Die Kategorie ‘Songs mit Lyrics in unverständlicher Sprache’ führt Sofi Tukkers Drinkee an. Unverständliche Sprache heißt hier zwar nur Portugiesisch, aber ehrlich gesagt klingt es mit den Jungle-Pop Beats und der mantraartigen Textwiederholung noch viel exotischer. Ich empfehle euch wärmstens deren gesamte EP Soft Animals – läuft bei mir auf Dauerschleife (und erinnert mich an die Zeiten, als ich Piña Colada aus einer Ananas am Strand trank und nicht am Schreibtisch saß).

 

Samira

Dieses Wochenende findet in Mannheim der nunmehr zweite Elektrik Pony Club statt, ein zweitägiges Indoor Festival mit feinstem Line-Up für alle, die wie ich noch nicht ganz abgefunden haben, dass der Festivalsommer irgendwann doch enden muss.

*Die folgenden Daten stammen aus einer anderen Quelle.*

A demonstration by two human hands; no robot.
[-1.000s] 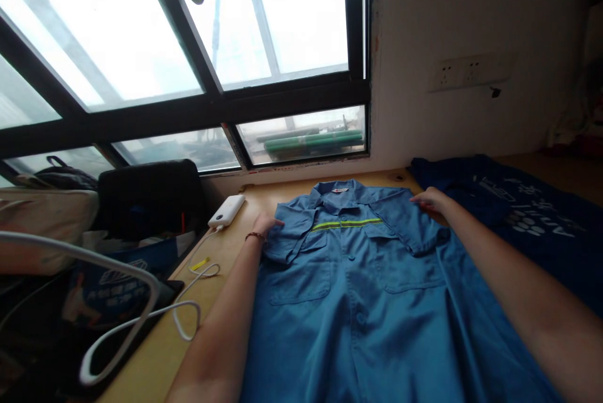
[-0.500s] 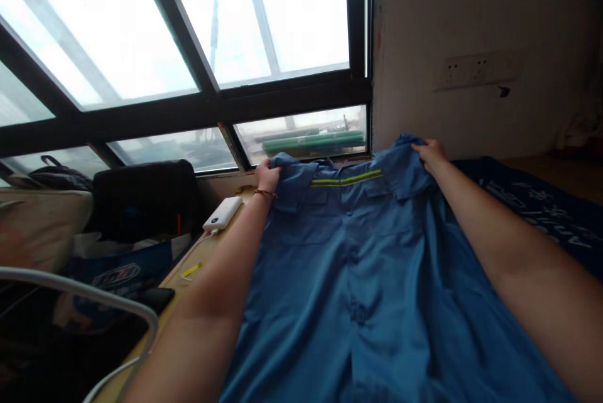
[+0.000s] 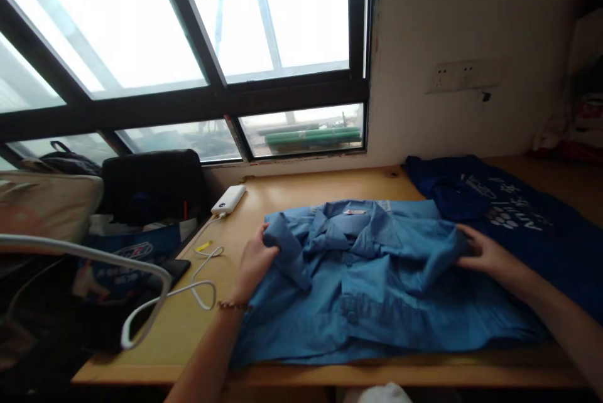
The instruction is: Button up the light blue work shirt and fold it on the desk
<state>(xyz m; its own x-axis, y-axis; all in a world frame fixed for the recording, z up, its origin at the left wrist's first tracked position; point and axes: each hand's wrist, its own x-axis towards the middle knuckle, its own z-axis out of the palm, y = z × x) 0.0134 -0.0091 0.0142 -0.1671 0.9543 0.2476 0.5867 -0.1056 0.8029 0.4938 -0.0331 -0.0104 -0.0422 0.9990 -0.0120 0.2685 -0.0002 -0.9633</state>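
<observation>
A blue work shirt (image 3: pixel 325 309) lies spread on the wooden table, its collar toward the window and buttoned front facing up. The cloth is bunched and folded around the chest. My left hand (image 3: pixel 257 258), with a beaded bracelet on the wrist, is closed on the shirt's left sleeve area. On the other side my right hand (image 3: pixel 483 252) pinches the opposite sleeve between thumb and fingers; the fingertips are partly hidden by cloth. Beyond my right hand is a dark blue garment (image 3: pixel 541 221) with white lettering.
A white power bank (image 3: pixel 228 199) with a white cable (image 3: pixel 205 284) lies on the wooden table (image 3: pixel 155 340) at left. A white curved tube (image 3: pixel 94 251) crosses the lower left. Black bag-like items (image 3: pixel 153 183) stand beside the table, under the window. A wall socket (image 3: pixel 464 75) is at right.
Both hands have come down and closer to me with the shirt. Held stretched up before, the shirt now lies on the table with its collar showing. More tabletop and dark garment are visible.
</observation>
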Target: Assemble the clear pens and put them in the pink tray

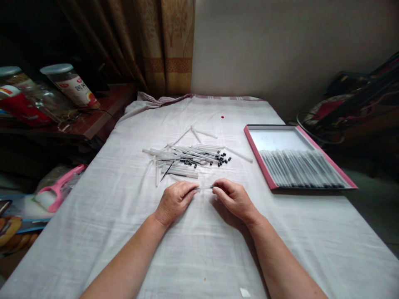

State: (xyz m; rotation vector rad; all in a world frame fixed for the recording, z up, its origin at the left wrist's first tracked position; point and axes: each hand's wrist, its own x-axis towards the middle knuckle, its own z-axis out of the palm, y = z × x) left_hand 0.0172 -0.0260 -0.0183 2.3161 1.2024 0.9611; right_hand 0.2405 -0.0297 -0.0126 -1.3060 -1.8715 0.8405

Während es draußen langsam kälter wird, habe ich die täglichen Bahnfahrten damit verbracht, die Festivalplaylist durchzuhören. Da ich hier aber nur einen Song empfehlen kann, fällt die Wahl auf White Wines Zeitgeist Plagiarist.

Absoluter Girlcrush des Monats ist die amerikanische Folksängerin Angel Olsen, die sich mit ihrem Album MY WOMAN mir nichts dir nichts in mein Herz gesungen hat. Nach einem David Bowie Fiebertraum entschied sich die Amerikanerin nicht mehr länger die nachdenkliche Folksängerin zu mimen und ihrer Musik in Zukunft mehr Sassyness zu verleihen. Die neue Platte ist eingängiger, glamouröser ohne dabei an Qualität und Tiefsinn zu verlieren. Wie gut ihr das Spagat gelungen ist, lässt sich im Video zu Shut up and kiss me sehen, bei dem sie natürlich selbst Regie geführt hat. You go, girl!